[Items from a dataset]
^^^^
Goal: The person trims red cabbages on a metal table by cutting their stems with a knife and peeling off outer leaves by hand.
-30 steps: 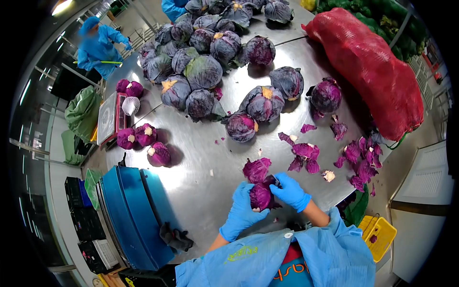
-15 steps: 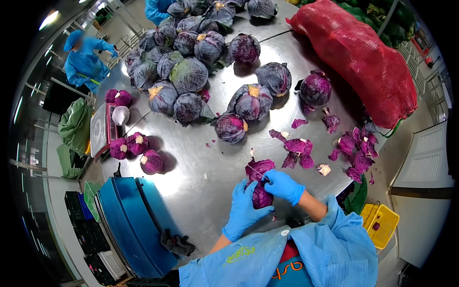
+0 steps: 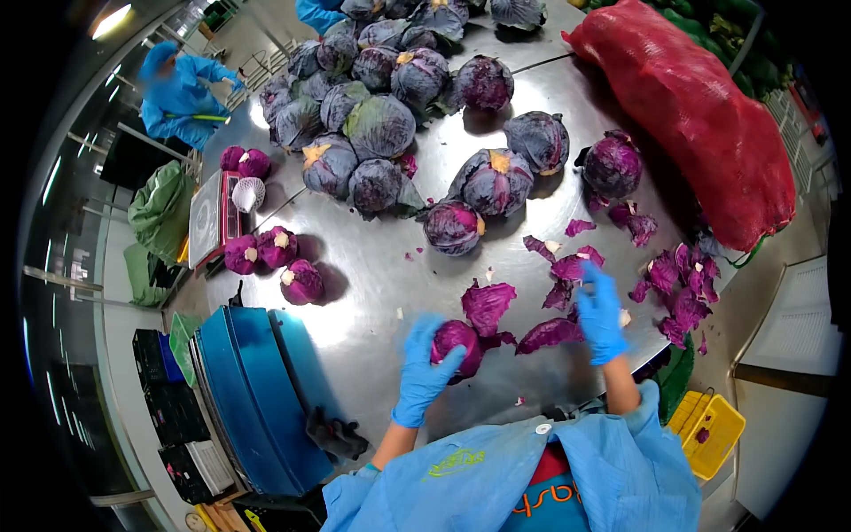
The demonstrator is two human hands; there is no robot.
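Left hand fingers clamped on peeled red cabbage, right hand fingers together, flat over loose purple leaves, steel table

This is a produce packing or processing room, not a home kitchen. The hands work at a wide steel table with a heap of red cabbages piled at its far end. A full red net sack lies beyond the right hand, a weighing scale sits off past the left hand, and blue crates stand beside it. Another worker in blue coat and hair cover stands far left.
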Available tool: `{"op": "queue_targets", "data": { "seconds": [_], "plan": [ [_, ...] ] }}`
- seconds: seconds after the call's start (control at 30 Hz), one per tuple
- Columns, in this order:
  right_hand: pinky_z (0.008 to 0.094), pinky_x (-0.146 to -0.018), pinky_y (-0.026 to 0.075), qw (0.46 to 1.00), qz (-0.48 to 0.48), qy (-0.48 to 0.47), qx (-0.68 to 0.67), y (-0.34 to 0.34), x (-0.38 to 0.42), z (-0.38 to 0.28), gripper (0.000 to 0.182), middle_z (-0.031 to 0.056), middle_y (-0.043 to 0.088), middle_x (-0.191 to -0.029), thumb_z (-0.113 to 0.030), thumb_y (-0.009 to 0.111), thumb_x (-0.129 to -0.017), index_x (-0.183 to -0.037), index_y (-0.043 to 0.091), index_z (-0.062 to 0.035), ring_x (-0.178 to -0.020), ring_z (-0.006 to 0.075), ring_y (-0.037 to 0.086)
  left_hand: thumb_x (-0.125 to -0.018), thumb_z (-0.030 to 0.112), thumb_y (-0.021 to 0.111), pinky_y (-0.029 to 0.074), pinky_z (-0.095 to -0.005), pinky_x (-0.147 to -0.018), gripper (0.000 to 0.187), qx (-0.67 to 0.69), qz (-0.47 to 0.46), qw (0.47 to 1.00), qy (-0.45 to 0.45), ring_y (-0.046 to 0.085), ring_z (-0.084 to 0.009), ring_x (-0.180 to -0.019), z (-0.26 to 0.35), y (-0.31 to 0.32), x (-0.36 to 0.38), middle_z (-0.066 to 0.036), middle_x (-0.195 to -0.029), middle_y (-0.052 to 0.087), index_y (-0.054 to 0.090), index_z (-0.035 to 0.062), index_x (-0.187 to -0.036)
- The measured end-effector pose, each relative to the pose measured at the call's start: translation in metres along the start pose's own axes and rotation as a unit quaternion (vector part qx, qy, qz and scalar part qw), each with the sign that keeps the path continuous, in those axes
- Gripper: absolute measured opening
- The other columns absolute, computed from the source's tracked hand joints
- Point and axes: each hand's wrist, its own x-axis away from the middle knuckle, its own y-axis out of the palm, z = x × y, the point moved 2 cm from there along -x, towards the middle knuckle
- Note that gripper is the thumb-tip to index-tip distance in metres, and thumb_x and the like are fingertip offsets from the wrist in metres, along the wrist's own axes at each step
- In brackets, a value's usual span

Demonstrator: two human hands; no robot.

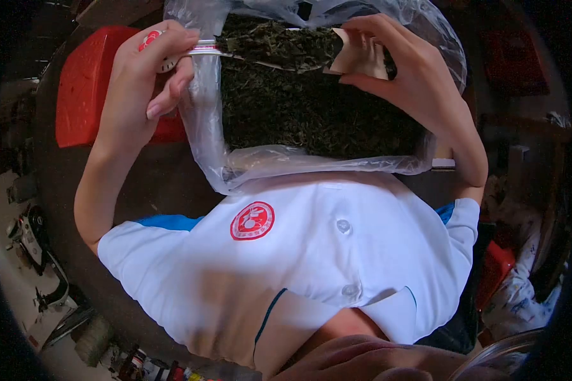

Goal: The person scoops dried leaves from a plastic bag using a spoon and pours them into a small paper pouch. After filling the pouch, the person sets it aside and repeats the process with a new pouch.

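My left hand (143, 79) pinches the end of a shiny silver and pink handle (204, 48) with thumb and fingers. A round red and white piece (151, 43) shows by those fingers. From the handle a long strip of dark dried leaves (279, 47) reaches to the right; whatever carries it is mostly hidden under the leaves. My right hand (403, 60) grips a small brown paper packet (359, 54) between thumb and fingers, its edge against the right end of the leaf strip. Both hands are above a container lined with clear plastic (203, 120), filled with loose dried leaves (311, 120).
A red plastic stool or bin (86, 86) stands at the left. A white scooter-like vehicle (41, 247) is at the lower left. Near the right edge sits a person in patterned clothing (518, 298), beside a red seat (494, 273).
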Motion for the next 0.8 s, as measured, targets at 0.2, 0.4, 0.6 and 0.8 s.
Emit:
{"op": "queue_targets", "data": {
  "seconds": [0.2,0.4,0.6,0.8],
  "plan": [
    [0.0361,-0.087,0.052,1.000,-0.006,-0.005,-0.028,0.003,-0.001,-0.007,0.056,0.0079,0.063,-0.113,-0.018,0.081,-0.071,-0.122,0.057,-0.0106,-0.103,0.0258,0.063,-0.094,0.024,0.053,0.018,-0.0158,-0.028,0.023,-0.057,0.007,0.998,0.026,0.026,-0.0002,-0.030,-0.002,0.006,-0.004,0.005,-0.051,0.045,0.050,0.0079,-0.078],
    [0.0357,-0.088,0.052,0.999,-0.002,-0.009,-0.044,0.008,-0.001,-0.004,0.054,0.0082,0.063,-0.113,-0.018,0.081,-0.072,-0.120,0.058,-0.0101,-0.104,0.0255,0.063,-0.094,0.027,0.055,0.020,-0.0163,-0.031,0.023,-0.182,0.018,0.982,0.038,0.029,0.0003,-0.033,0.009,0.006,-0.013,0.006,-0.053,0.045,0.053,0.0100,-0.077],
    [0.0384,-0.087,0.050,0.984,-0.101,0.123,-0.075,-0.009,-0.015,-0.023,0.057,0.0179,0.059,-0.108,-0.023,0.078,-0.074,-0.118,0.050,-0.0003,-0.102,0.0313,0.061,-0.083,0.010,0.055,0.031,-0.0244,-0.039,0.018,-0.196,0.023,0.980,-0.025,0.041,-0.0082,-0.040,0.063,0.053,-0.018,0.000,-0.051,0.047,0.053,0.0017,-0.067],
    [0.0362,-0.085,0.050,0.988,-0.061,0.084,-0.116,-0.003,-0.013,-0.011,0.058,0.0175,0.059,-0.107,-0.020,0.078,-0.075,-0.121,0.049,0.0004,-0.100,0.0307,0.061,-0.082,0.011,0.054,0.032,-0.0247,-0.038,0.017,-0.351,0.055,0.935,0.017,0.042,-0.0088,-0.039,0.095,0.080,-0.023,-0.001,-0.051,0.049,0.058,-0.0013,-0.071]
  ]
}}
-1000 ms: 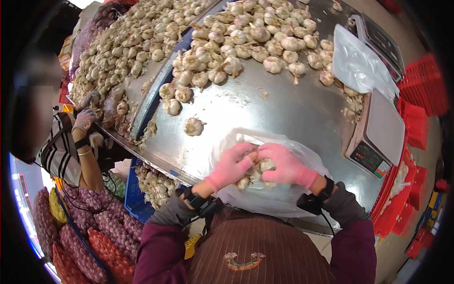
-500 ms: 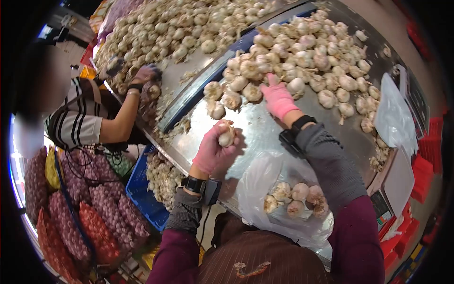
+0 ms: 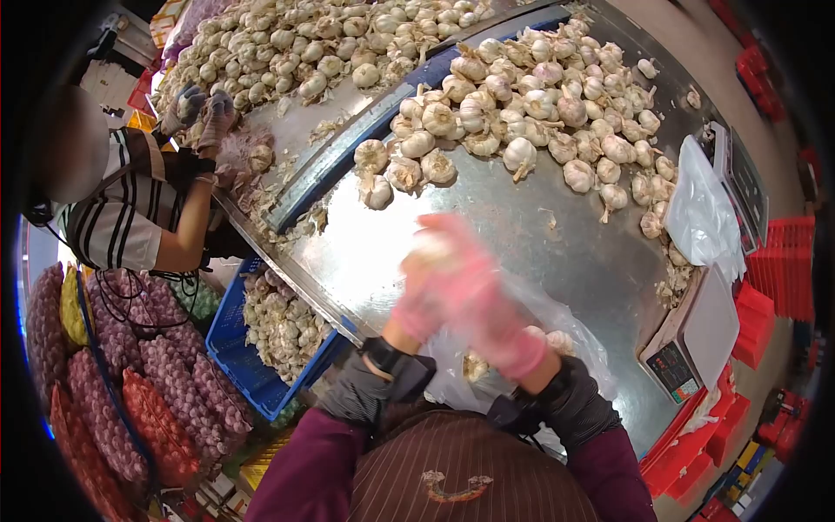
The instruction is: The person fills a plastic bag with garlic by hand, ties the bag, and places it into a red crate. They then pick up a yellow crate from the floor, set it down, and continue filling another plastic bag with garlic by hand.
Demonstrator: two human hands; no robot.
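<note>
My left hand (image 3: 420, 300) and my right hand (image 3: 487, 304), both in pink gloves, are together over the near part of the metal table (image 3: 557, 252). A garlic bulb (image 3: 428, 250) shows blurred between them; motion smears the fingers, so which hand grips it is unclear. Below my hands lies a clear plastic bag (image 3: 587, 335) with garlic bulbs in it, partly hidden by my right hand and wrist. A heap of garlic (image 3: 557, 104) covers the far side of the table, with several loose bulbs at its left edge.
A co-worker (image 3: 130, 200) in grey gloves handles garlic at the left, beyond a blue divider (image 3: 348, 143). Below are a blue crate (image 3: 228, 335) of garlic and mesh sacks (image 3: 183, 374). At right are a scale (image 3: 687, 339), plastic bags (image 3: 704, 209) and red crates (image 3: 752, 326).
My right hand has left the heap and come back to my left hand, over the bag. The view has shifted slightly. The co-worker's hands are now raised close together.
</note>
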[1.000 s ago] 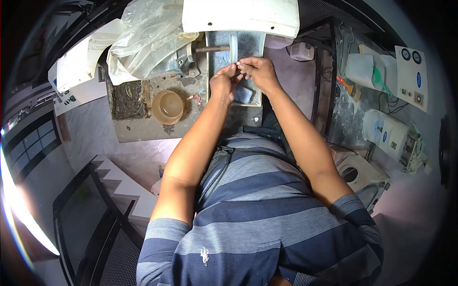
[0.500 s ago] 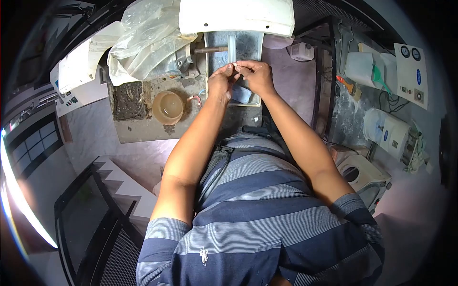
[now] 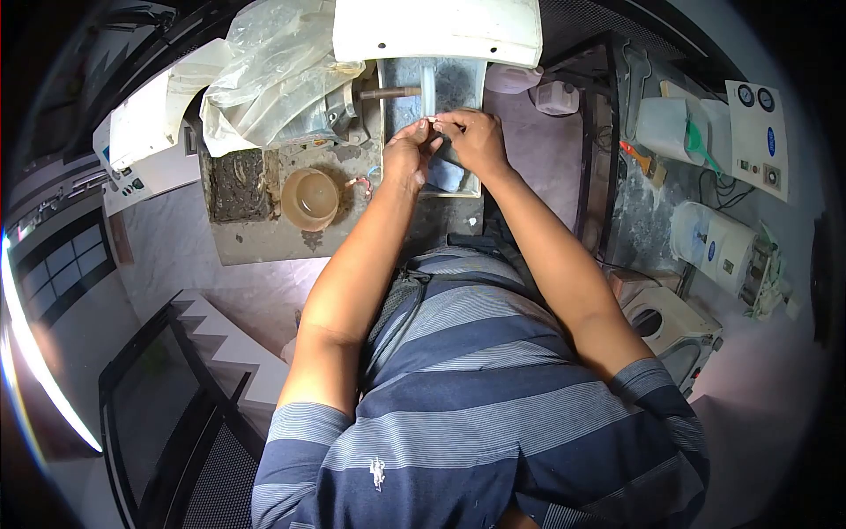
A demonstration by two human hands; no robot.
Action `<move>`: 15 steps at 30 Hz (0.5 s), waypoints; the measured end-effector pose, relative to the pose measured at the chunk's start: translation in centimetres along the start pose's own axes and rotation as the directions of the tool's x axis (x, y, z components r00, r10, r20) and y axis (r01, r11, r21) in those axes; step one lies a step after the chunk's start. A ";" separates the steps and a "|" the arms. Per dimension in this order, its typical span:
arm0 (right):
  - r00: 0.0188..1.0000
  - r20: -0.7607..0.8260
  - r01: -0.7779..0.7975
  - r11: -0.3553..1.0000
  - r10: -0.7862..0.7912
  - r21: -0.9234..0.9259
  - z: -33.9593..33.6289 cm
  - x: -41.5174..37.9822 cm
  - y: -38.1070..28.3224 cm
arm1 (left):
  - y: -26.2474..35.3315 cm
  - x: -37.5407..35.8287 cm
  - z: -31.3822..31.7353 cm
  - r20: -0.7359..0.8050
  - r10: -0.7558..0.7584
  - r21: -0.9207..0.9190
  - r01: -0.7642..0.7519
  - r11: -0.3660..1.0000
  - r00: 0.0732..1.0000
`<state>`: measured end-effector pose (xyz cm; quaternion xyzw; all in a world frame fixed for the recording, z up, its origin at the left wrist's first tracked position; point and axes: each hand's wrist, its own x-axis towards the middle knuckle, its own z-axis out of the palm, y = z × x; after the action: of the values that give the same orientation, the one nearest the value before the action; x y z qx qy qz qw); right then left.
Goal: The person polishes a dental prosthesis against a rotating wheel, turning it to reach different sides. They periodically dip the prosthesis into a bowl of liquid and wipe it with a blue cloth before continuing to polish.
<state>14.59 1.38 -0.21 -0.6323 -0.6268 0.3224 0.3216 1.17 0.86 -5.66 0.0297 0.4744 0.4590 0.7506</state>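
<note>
Both of my hands meet at the lower edge of a pale, spinning-type wheel (image 3: 428, 86) on a metal shaft (image 3: 392, 93). Between the fingertips sits a small whitish piece (image 3: 432, 119), right at the wheel's edge; its exact kind I cannot tell. My left hand (image 3: 407, 153) pinches it from the left, fingers closed. From the right, my right hand (image 3: 476, 139) grips it with thumb and forefinger. Below the hands, a light blue lump (image 3: 446, 176) lies in the shallow tray (image 3: 481, 84) that surrounds the wheel.
A white hood (image 3: 438, 31) overhangs the wheel. Clear plastic sheeting (image 3: 264, 79) covers the machine body at left. A round bowl of liquid (image 3: 310, 199) stands on the bench beside a dark, dirty tray (image 3: 240, 187). At right are a brush (image 3: 636, 157) and a white container (image 3: 557, 97).
Both hands stay at the wheel's edge with the small whitish piece, their fingers shifting only very slightly. The rest of the scene is nearly unchanged.
</note>
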 end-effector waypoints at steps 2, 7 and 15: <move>1.000 -0.002 0.006 1.000 -0.006 -0.018 0.4 0.2 0.5 | 0.0 -0.1 0.0 -0.034 -0.022 -0.002 0.022 1.000 0.999; 0.955 0.130 -0.282 0.950 0.266 0.131 1.0 1.0 0.9 | 0.4 -0.1 -0.3 -0.044 -0.018 0.008 0.018 1.000 0.999; 0.874 0.203 -0.485 0.782 0.441 0.391 1.1 0.9 1.6 | -0.1 0.9 -0.1 -0.040 0.042 -0.003 -0.043 0.999 0.998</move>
<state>14.61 2.27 -2.18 -0.6627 -0.3806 0.5529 0.3320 1.30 1.39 -6.40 0.0291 0.4877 0.4763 0.7310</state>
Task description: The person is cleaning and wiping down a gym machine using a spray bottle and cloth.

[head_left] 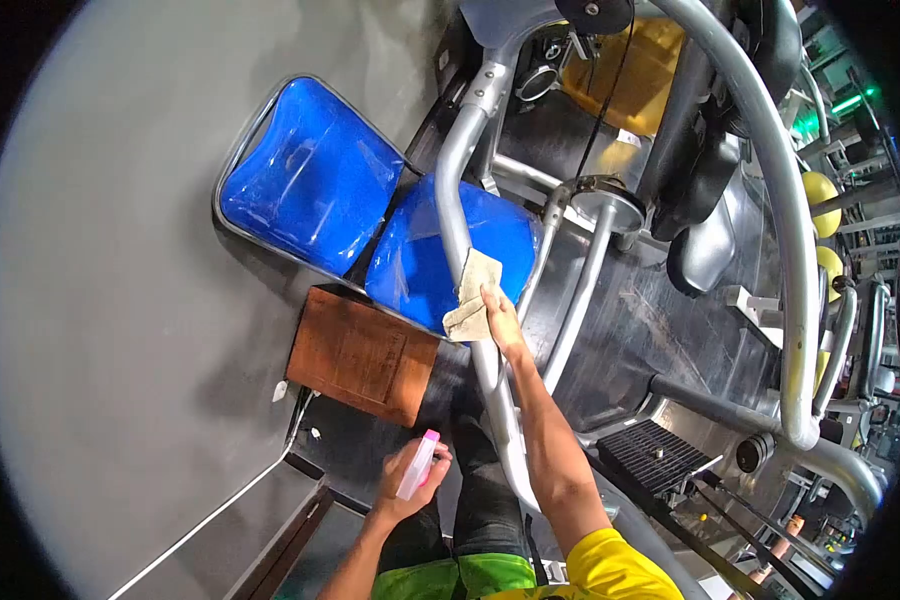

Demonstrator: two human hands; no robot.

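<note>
My right hand (502, 322) presses a folded beige cloth (470, 297) against a silver metal tube (453, 170) of a gym machine. The tube runs in front of a blue plastic chair (310, 180), which is wrapped in clear film. My left hand (402, 492) is lower and closer to my body. It holds a small clear spray bottle (416, 468) with a pink cap, pointed up toward the machine. My arms come in from the bottom edge, the right one in a yellow sleeve.
A brown wooden box (362, 355) stands next to the chair on the grey floor (120, 300). The machine's curved silver frame (785, 230), black pads (705, 180) and a black grid footplate (655, 455) fill the right side. Yellow balls (820, 190) and more equipment lie beyond.
</note>
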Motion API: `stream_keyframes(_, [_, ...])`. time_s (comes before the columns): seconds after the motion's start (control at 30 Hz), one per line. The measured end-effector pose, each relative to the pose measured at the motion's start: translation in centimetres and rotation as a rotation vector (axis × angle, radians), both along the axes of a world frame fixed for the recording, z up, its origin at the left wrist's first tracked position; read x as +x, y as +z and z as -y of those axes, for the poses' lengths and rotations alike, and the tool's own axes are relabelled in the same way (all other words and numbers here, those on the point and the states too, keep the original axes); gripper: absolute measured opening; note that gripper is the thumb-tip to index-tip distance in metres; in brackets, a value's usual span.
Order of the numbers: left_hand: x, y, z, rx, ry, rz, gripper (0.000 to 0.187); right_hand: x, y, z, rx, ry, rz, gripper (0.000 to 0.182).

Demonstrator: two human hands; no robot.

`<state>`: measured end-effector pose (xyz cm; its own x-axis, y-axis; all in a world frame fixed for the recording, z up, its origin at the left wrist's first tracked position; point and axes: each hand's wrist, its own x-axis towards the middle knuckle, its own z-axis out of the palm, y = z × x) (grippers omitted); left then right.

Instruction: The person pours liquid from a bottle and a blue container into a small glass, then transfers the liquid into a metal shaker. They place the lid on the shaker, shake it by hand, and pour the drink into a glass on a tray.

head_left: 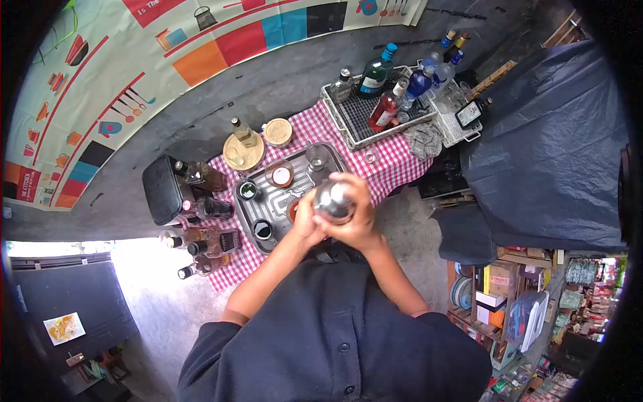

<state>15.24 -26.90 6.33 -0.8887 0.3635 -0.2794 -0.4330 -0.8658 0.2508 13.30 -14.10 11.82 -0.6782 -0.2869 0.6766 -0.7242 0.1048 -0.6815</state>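
In the head view, a shiny metal cocktail shaker [333, 202] is held up in front of my chest, above the near edge of a metal tray [295, 184]. My left hand [308, 222] wraps its left side, and my right hand [362, 218] grips it from the right, fingers curled over the top. Beneath, the tray bears a glass with a reddish drink [281, 175], a clear glass [316, 158], a glass with dark green contents [248, 190] and a glass with dark contents [262, 230]. Another reddish glass [292, 210] is partly hidden by my left hand.
Several bottles [207, 241] crowd the left end of the red checked tablecloth [311, 124]. A wooden board [243, 153] with a bottle sits behind the tray, beside a round container [278, 132]. Far right, a wire basket [358, 137] holds more bottles, near a grey cloth [424, 142].
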Motion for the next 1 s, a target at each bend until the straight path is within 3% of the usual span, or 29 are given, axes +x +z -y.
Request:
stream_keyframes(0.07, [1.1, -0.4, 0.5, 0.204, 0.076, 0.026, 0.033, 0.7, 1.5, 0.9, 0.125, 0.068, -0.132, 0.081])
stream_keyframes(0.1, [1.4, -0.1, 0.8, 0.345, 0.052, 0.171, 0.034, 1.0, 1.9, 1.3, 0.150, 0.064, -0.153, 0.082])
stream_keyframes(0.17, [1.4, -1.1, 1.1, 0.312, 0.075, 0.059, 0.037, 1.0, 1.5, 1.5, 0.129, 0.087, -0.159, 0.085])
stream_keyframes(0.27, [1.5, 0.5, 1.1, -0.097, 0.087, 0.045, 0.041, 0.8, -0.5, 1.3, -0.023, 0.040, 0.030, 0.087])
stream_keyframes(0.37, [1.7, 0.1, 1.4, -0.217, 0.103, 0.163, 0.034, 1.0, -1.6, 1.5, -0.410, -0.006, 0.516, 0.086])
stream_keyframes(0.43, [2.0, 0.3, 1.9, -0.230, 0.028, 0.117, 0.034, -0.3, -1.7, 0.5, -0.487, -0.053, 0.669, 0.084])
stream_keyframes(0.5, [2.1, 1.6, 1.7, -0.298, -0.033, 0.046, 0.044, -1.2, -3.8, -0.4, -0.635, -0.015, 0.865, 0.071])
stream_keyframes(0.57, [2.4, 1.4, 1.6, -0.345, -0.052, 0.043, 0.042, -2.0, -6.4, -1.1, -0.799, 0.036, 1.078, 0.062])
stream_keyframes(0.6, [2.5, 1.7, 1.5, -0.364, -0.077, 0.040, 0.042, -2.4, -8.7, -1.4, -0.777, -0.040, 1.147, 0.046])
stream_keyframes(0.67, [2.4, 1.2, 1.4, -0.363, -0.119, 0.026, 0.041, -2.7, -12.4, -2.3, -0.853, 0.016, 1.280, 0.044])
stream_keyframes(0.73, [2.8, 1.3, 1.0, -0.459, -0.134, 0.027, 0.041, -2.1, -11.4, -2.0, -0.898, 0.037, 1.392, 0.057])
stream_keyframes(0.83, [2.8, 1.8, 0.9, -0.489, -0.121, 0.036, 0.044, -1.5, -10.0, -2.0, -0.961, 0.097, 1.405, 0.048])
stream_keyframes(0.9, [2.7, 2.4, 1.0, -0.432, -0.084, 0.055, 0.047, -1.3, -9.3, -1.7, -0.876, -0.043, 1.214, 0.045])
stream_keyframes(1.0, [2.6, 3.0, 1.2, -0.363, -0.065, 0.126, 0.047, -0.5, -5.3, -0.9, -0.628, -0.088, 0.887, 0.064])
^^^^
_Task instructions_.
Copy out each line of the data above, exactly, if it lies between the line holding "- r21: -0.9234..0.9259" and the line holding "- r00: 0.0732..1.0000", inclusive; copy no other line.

_Exercise output_.
  - r21: -0.9234..0.9259
  - z: -33.9593..33.6289 cm
  - x: -41.5174..37.9822 cm
  - y: -38.1070..28.3224 cm
arm1 (left):
  - y: -26.2474..35.3315 cm
  - x: -37.5407..35.8287 cm
  - z: -31.3822..31.7353 cm
  - r20: -0.7359..0.8050
  - r10: -0.7558..0.7584
  - r21: -0.9207..0.9190
  - r01: -0.7642..0.7519
  - r11: -0.3660..1.0000
  - r00: 0.0732..1.0000

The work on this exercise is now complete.